Companies operating in Nigeria have overtime raised the alarm over a harsh operating environment, with about 60 percent of top CEOs who were respondents in a Manufacturers Association of Nigeria (MAN) survey citing tax multiplicity as the biggest threat hurting growth of business.

This was one of the many reasons why the Federal government in February signed the Finance bill into law, to relapse some of the stringent conditions in the country’s tax system and bring more people into the tax net.

LIRS said the lack of credible data were some of the numerous challenges hurting the whole spectrum of tax administration in the country. It, however, believed that the Joint Tax Board’s Tax Identity Number (TIN) project, done in collaboration with existing biometric-based identity management database, especially the Bank Verification Number (BVN) and the National Identity Number (NIN), should substantially address this challenge.

At the state level, Seriki explained that the tax agency had so far adopted the accelerated tax audits of back years by engaging over 1,000 professional accountants and tax practitioners to collate tax audit data and assist in tax payers’ enumeration; direct bank lodgments by linking over 1200 branches of banks on-line, and also automating revenue receipt process.

Oluwatoyin Akomolafe, president of the Nigerian-American Chamber (NACC), said the LIRS had increased the state’s Internally Generated Revenue (IGR) by executing various pioneering programmes and implementing strategies, impacting positively on revenue generation and collection.
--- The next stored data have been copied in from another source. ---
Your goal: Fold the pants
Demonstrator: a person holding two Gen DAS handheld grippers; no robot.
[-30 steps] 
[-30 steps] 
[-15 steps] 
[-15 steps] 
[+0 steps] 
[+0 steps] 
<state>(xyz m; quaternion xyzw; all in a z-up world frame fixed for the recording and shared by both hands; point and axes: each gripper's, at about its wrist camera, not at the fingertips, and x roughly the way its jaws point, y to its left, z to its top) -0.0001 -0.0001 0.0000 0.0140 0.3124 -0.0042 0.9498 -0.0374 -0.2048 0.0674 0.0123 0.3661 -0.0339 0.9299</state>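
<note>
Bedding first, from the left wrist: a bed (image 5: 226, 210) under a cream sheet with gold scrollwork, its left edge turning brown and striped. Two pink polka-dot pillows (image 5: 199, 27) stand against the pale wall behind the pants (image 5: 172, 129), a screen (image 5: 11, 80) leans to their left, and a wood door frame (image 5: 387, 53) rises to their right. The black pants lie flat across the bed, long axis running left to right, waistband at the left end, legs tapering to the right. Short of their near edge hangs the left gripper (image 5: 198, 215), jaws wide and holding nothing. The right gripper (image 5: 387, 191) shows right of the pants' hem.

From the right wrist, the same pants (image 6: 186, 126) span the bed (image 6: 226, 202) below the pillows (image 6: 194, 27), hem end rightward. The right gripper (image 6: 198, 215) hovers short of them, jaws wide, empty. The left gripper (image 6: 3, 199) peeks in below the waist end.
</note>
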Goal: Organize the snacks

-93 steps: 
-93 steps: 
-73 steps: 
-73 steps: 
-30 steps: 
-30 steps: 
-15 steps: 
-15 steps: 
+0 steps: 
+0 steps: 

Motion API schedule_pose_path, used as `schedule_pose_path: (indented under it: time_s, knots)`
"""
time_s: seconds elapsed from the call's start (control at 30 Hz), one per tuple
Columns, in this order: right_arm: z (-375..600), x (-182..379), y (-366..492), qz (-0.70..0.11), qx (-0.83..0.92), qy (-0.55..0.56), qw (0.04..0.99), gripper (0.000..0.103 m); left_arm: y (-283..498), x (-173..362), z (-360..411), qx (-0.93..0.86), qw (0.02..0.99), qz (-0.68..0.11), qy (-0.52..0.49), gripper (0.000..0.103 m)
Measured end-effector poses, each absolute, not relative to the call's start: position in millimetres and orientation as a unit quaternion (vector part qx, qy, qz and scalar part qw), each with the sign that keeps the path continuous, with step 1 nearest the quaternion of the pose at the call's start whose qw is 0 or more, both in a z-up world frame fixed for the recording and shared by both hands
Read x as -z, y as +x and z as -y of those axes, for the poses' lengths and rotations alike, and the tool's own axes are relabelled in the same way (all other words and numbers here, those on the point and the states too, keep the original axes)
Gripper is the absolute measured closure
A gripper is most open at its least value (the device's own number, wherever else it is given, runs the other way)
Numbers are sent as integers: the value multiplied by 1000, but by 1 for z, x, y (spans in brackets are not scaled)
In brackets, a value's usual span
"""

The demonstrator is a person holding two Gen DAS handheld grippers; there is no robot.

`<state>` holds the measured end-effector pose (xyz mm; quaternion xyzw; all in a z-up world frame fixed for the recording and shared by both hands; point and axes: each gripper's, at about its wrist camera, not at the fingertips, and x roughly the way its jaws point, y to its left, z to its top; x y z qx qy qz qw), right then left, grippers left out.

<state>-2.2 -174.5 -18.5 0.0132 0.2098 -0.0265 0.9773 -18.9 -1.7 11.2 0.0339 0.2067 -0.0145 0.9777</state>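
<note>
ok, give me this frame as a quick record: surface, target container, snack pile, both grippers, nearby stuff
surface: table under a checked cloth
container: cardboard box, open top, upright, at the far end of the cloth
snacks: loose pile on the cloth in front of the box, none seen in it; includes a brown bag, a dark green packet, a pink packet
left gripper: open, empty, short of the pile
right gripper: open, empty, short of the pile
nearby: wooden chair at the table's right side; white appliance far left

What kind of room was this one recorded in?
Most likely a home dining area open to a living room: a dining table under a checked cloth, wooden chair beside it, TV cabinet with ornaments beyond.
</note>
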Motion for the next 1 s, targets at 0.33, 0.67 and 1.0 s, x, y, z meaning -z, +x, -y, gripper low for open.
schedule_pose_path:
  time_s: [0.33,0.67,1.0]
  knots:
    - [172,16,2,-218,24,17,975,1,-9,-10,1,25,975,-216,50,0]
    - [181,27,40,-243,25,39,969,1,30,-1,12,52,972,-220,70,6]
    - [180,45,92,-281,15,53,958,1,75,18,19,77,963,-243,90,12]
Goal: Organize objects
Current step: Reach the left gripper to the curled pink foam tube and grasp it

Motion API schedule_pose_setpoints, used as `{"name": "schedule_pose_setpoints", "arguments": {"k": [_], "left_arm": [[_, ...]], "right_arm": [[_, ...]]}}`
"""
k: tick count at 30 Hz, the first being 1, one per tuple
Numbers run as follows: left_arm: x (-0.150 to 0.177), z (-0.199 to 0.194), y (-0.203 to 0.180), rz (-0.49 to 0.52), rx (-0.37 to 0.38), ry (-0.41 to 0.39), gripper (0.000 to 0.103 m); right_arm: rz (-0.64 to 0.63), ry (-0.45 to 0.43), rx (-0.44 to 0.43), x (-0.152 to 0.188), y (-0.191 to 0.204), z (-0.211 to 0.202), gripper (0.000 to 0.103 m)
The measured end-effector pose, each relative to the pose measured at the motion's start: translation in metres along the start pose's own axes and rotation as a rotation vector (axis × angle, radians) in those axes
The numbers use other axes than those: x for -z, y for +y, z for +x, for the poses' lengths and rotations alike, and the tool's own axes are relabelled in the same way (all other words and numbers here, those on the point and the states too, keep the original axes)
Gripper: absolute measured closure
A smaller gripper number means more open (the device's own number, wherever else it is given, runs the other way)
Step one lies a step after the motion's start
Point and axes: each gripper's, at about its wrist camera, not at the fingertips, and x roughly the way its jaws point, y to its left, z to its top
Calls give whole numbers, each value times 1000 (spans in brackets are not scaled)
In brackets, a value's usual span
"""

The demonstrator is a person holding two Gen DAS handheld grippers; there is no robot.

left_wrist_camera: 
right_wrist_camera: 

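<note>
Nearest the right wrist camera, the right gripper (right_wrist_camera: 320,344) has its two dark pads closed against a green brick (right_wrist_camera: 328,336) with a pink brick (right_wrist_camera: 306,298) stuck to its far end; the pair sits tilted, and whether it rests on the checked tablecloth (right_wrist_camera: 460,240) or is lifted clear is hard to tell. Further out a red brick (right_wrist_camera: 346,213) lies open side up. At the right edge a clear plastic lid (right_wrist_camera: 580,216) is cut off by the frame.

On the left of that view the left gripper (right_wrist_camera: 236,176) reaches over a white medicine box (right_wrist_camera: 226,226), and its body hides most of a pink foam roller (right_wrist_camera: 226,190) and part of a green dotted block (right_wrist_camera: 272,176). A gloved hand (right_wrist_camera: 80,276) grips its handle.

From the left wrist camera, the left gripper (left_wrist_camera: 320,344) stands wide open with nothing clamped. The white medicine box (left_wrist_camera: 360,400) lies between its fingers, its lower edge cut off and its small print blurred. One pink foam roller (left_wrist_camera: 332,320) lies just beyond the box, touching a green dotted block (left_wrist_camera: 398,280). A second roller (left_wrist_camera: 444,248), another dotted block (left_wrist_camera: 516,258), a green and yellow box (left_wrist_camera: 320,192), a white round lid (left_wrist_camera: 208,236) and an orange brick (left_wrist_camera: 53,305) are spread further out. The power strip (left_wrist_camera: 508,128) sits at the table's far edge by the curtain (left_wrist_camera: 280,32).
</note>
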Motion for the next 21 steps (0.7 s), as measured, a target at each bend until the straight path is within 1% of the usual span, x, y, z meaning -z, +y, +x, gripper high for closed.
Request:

“Governments all over the world require revenue to augment the spending needs to maintain an adequate level of public investment and social services,” he said,

“Though taxation may not be the most important source of revenue to the government in terms of the magnitude of revenue derivable from taxation, it is the most important source of revenue to the government, from the point of view of certainty, and consistency of taxation,” he further said.